● Try it: Look through the data for the string "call". Copy every line where it is found.

** Opening Data under study block **

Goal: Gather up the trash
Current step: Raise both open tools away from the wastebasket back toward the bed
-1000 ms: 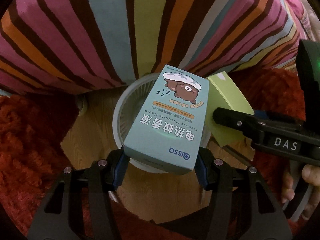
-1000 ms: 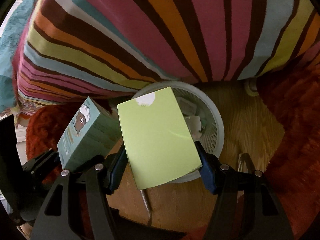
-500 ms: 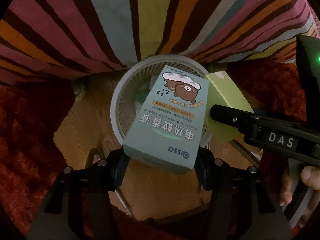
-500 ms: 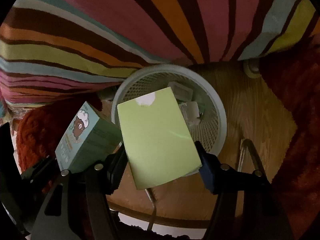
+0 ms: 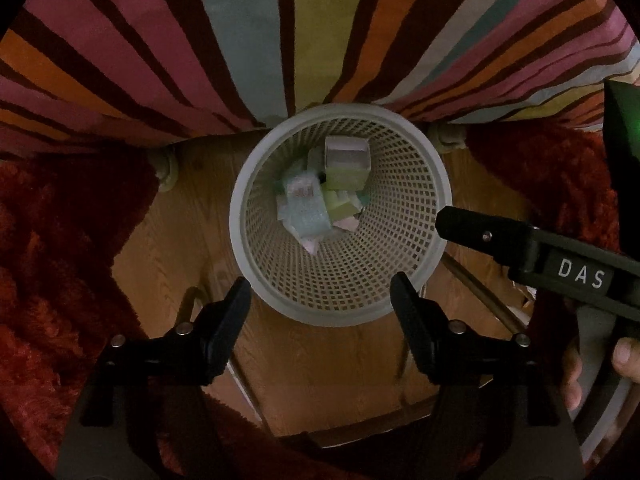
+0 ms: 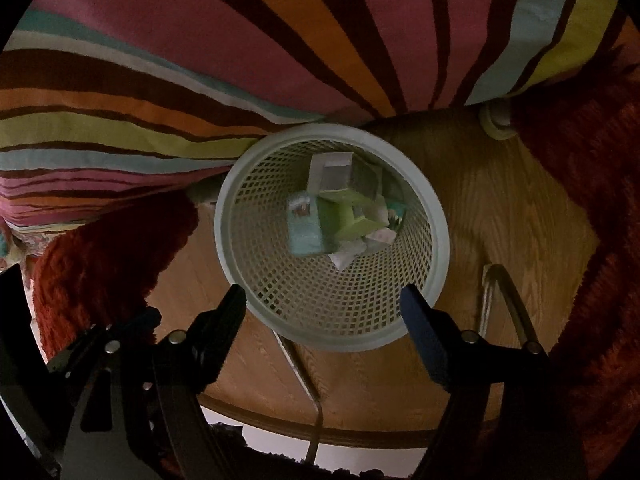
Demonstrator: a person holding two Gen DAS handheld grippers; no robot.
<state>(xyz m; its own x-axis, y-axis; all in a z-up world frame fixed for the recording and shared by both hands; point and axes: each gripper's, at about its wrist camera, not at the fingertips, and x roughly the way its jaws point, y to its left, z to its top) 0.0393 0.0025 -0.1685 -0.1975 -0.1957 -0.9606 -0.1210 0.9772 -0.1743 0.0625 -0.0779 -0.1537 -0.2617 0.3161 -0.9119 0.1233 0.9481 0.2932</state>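
both tongs — left tongs (image 5: 320, 296) and right tongs (image 6: 322, 308) — have just been opening and now hang released, nothing between them, over the mesh bin (image 5: 256, 184). the blue box (image 6: 304, 228) and green box (image 6: 340, 216) now lie inside it — this drop looks done.

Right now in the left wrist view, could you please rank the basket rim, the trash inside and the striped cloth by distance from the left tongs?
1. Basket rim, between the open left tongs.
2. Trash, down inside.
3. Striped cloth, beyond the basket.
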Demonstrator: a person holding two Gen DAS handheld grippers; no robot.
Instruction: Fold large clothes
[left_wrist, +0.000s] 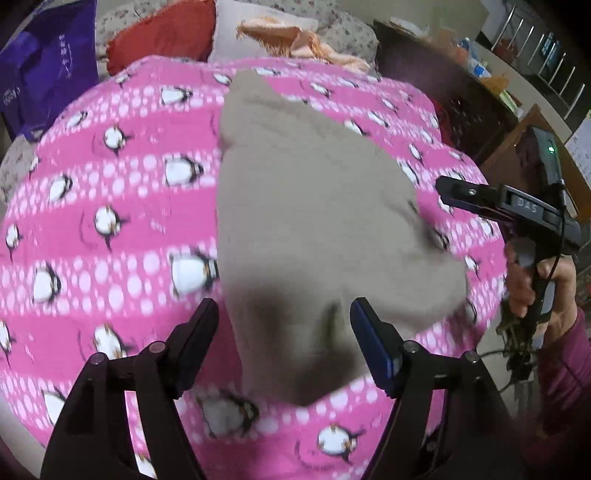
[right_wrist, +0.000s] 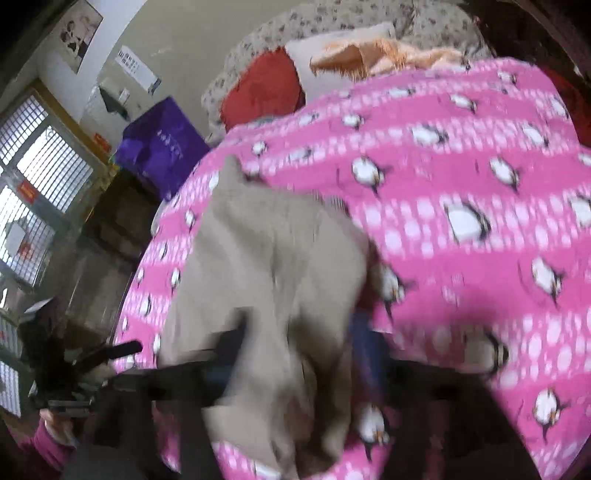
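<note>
Our left gripper (left_wrist: 284, 325) hangs wide open above the beige garment (left_wrist: 314, 206); right gripper (right_wrist: 295, 350) too blurry, can't tell. Mid-fold, next we grab an edge.

We see one beige garment (left_wrist: 314, 206) of soft, plain cloth, spread on the pink penguin-print blanket (left_wrist: 110, 199), which serves as our landmark; it lies near the blanket's middle, running from the near edge toward the far edge; its far end narrows to a point, its near end is broad and rounded, with a dark crease and shadow there; one long side forms a fairly straight folded edge, the other bulges outward; from the right wrist view the same garment (right_wrist: 266, 266) looks rumpled and partly doubled over itself; blur hides seams, so we cannot tell what kind of clothing it is
</note>
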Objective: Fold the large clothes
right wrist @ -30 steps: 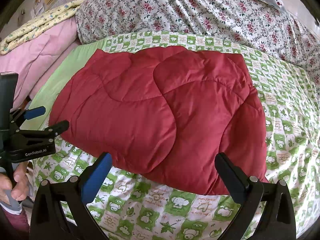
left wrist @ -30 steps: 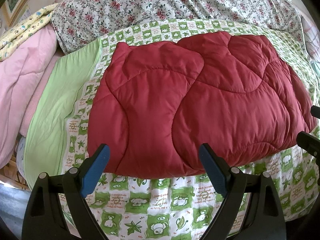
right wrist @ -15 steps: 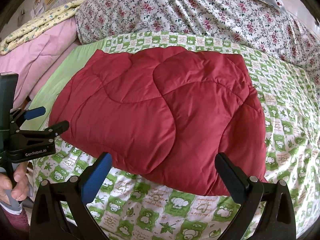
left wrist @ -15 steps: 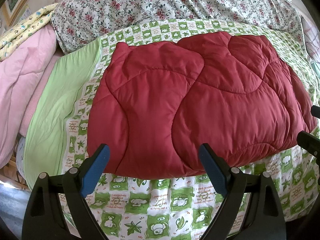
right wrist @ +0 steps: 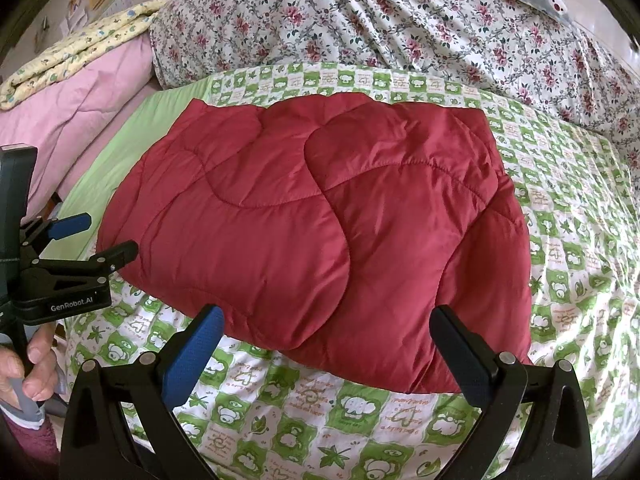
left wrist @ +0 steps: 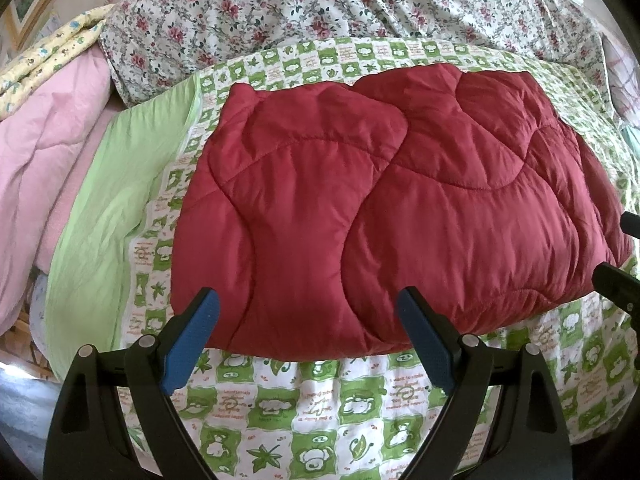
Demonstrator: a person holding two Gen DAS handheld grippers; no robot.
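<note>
Red quilted garment (left wrist: 384, 208) is seen folded into a compact rectangle on the bed sheet (left wrist: 320, 408); little folding appears left. Left gripper (left wrist: 308, 336) and right gripper (right wrist: 328, 344) are held apart, empty, at its near edge.

Red quilt (left wrist: 400, 200): padded cloth with a faint sheen, stitched in curved seams, lightly creased. Green checked sheet (left wrist: 320, 400): thin printed cloth, matt, gently wrinkled. Flowered cover (right wrist: 400, 20): matt printed cloth, heavily rumpled. Pink quilt (left wrist: 44, 152): soft matt cloth. Left gripper (left wrist: 308, 336) and right gripper (right wrist: 328, 344): black frames, probably matt plastic, with bright metal rivets; the blue pads (right wrist: 192, 356) are seen to carry a fine rough texture.
</note>
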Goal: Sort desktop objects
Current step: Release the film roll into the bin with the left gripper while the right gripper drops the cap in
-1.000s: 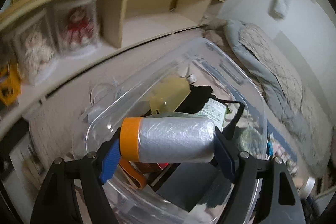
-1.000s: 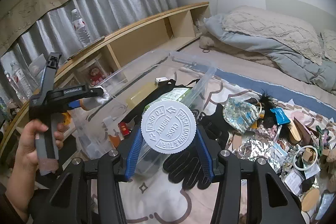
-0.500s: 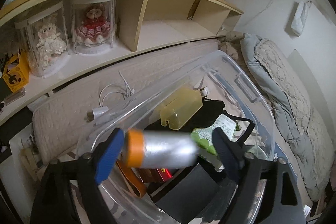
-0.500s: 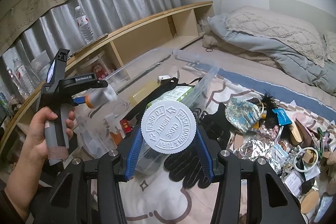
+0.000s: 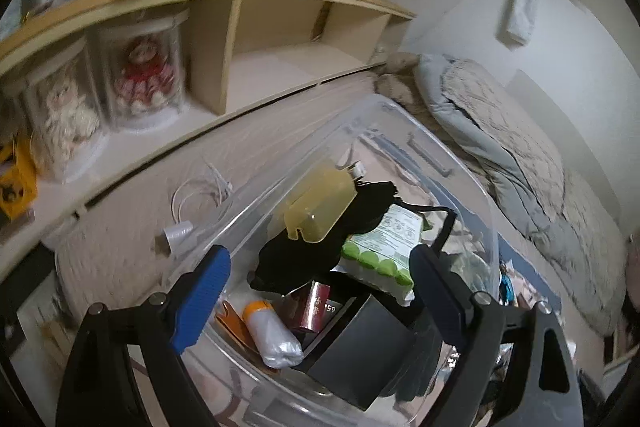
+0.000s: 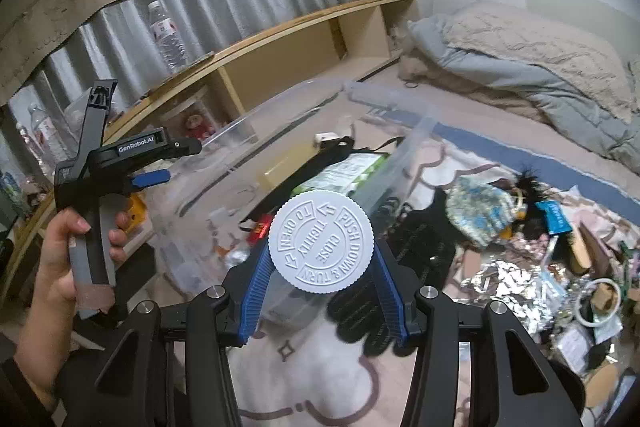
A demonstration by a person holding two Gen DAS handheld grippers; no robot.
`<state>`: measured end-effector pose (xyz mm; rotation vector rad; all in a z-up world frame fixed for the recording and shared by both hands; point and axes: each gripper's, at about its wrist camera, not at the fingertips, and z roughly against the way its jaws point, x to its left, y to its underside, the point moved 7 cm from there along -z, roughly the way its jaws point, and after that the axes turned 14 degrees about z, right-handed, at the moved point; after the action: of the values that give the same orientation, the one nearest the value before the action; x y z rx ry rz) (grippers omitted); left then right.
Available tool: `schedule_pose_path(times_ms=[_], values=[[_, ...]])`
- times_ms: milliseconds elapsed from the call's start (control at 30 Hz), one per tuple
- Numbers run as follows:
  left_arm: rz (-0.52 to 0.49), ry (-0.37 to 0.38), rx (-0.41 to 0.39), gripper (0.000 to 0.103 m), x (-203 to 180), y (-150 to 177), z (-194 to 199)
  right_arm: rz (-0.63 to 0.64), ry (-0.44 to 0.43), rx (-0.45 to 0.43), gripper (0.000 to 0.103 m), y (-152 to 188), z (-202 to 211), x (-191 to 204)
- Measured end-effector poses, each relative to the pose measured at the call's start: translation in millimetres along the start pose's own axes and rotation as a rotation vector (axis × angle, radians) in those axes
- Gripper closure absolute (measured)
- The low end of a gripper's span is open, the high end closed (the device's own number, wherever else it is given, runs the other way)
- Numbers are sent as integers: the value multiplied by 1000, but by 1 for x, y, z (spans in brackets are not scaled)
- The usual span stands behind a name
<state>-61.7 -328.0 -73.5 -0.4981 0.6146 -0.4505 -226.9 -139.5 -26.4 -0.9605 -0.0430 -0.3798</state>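
Hovering over the clear plastic bin, the left gripper is pointing down into it with its jaws spread wide and nothing between them. The figure rose over the second, but the last step is small, so the jaws are about settled at wide. The silvery roll with an orange end is lying loose in the bin at about 7 o'clock from the yellow box, beside a red packet and a dark grey box; it sits below the blue pads, which suggests it is already sorted in.

The right gripper is pinching a white child-proof bottle cap by its ribbed edge, face toward the camera, jaws pressed on both sides. It is waiting short of the bin, probably so both hands are not crowding the opening at once. In the right wrist view the person's hand is gripping the left tool's handle at 9 o'clock, and the unsorted clutter is spreading over the bed at 3 o'clock, near a black glove.
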Motion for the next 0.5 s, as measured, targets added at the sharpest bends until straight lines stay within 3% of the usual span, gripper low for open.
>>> schedule_pose_path(times_ms=[233,367,500], values=[[-172,34,-76,12,-12,3,26,15,-58,17,52,-23,-26,24],[-269,30,-143,12,-18,7,39,15,-125,78,52,-33,-61,47],[-306,43,-140,12,-16,10,42,-3,-179,148,52,-39,-95,67]])
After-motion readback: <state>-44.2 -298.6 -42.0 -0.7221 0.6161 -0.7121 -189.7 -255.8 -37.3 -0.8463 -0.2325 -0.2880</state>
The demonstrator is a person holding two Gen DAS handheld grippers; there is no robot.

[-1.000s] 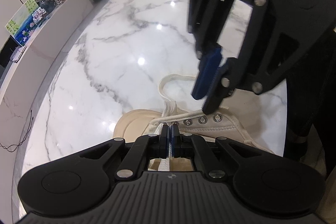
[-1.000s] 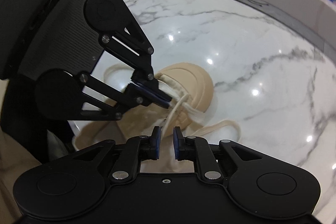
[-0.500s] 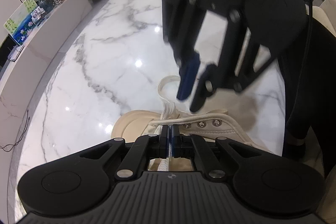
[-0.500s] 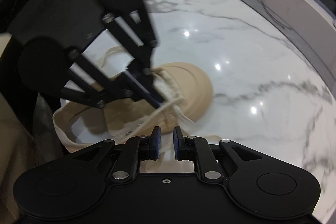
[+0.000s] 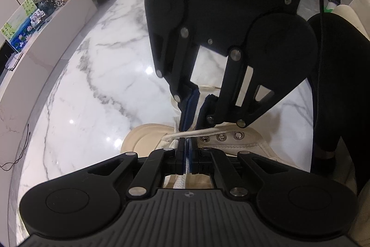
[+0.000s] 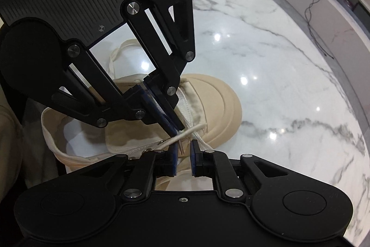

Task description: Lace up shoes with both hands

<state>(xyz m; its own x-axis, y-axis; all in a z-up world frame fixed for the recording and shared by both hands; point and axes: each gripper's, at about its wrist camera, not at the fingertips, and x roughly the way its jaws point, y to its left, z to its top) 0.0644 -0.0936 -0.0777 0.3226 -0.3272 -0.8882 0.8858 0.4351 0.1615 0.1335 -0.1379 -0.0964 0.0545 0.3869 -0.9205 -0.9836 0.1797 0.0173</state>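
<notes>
White marble desk (image 6: 277, 61); beige shoe (image 6: 219, 103) lies on it, toe away from the person. Left gripper (image 5: 185, 149): fingers clamped on the flat lace (image 6: 185, 105) over the tongue. Right gripper (image 6: 182, 155): fingers closing, narrow gap, lace tip (image 6: 181, 147) between them, not yet pinched. Step: handing over the tip. Next: grip it, thread the next eyelet (image 5: 221, 136).

A glossy white marble table (image 5: 97, 75) carries one beige shoe (image 6: 217, 105)
</notes>
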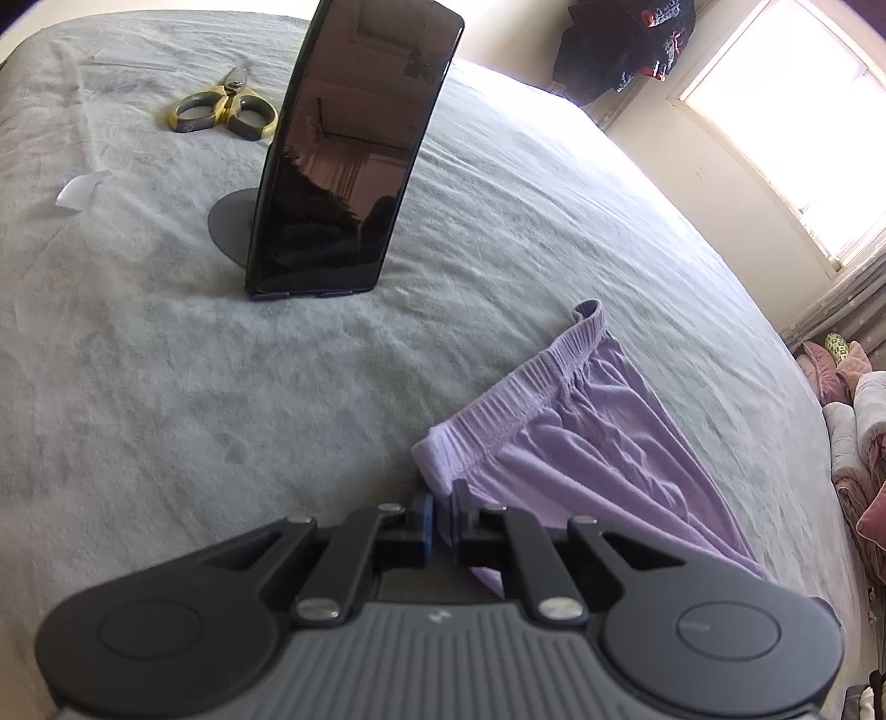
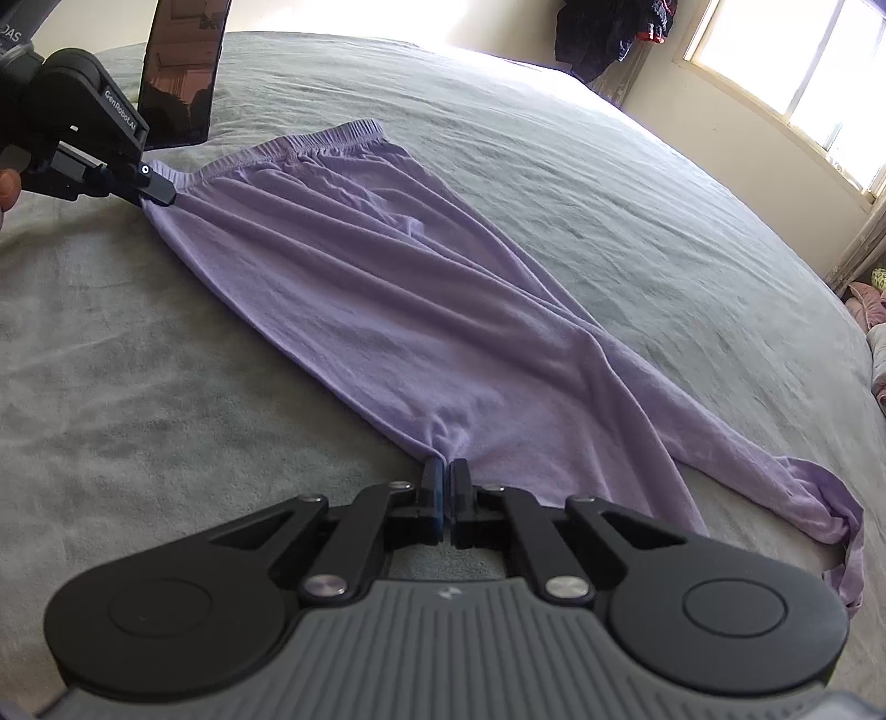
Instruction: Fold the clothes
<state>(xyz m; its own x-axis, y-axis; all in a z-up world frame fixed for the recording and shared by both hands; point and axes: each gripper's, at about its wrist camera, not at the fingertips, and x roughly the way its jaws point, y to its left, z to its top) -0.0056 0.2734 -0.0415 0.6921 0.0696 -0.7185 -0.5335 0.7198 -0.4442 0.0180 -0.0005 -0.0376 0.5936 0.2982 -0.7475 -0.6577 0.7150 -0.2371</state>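
Purple trousers [image 2: 387, 310] lie spread lengthwise on the grey bedspread [image 2: 609, 194], elastic waistband [image 2: 310, 147] at the far end, leg fabric running toward the near edge and bunching into a twisted end at lower right. Left gripper [image 2: 158, 191] sits at the waistband's near corner; its jaws are pressed together with a pinch of purple cloth between them, seen both from its own camera [image 1: 443, 501] and from the right wrist view. Right gripper [image 2: 447, 476] is down at the leg portion, jaws closed tight on a gathered fold of the same fabric, creases radiating from the pinch point. The cloth between the two grippers shows long diagonal folds. Part of a hand [image 2: 8, 188] is visible at the left frame edge behind the left gripper. A dark phone [image 1: 354, 149] stands upright on a round-based stand [image 1: 232, 221] on the bedspread, beyond the waistband. Yellow-handled scissors [image 1: 224, 108] lie farther back, well apart from the trousers, with a small white paper scrap [image 1: 80, 191] to their near left. A window [image 2: 786, 72] admits bright light at upper right; dark clothes [image 2: 609, 27] hang beside it.
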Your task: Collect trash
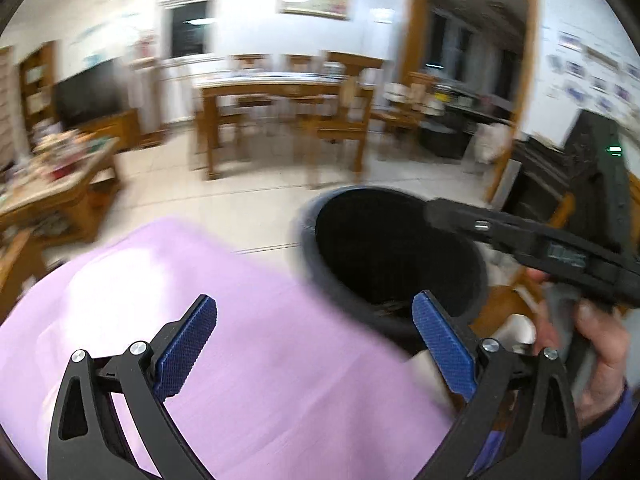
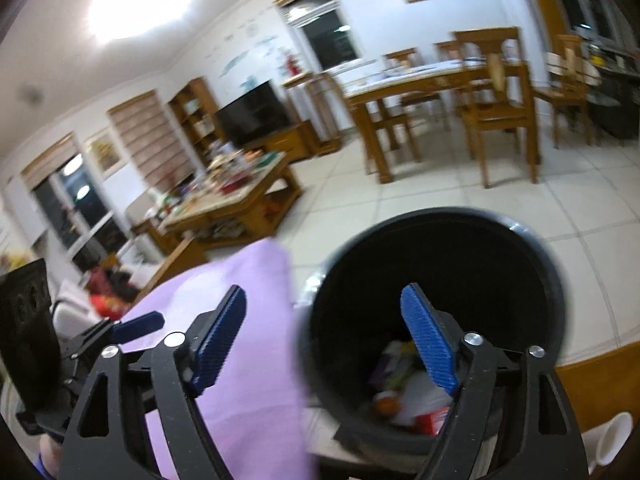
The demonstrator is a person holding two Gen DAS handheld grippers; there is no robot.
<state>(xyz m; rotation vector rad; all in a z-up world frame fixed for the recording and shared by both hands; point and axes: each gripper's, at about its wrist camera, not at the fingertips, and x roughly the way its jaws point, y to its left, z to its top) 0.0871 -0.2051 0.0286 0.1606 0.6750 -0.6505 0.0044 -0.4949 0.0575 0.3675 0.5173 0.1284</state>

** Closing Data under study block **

● Written response:
- times_ms: milliseconds elapsed from the call's start (control at 30 Hz), one per tuple
- Measured end-effector poses, each relative to the pose measured at the call's start: translation in millimetres along the start pose's own axes and rotation as a rotation vector (axis × angle, radians) in those axes

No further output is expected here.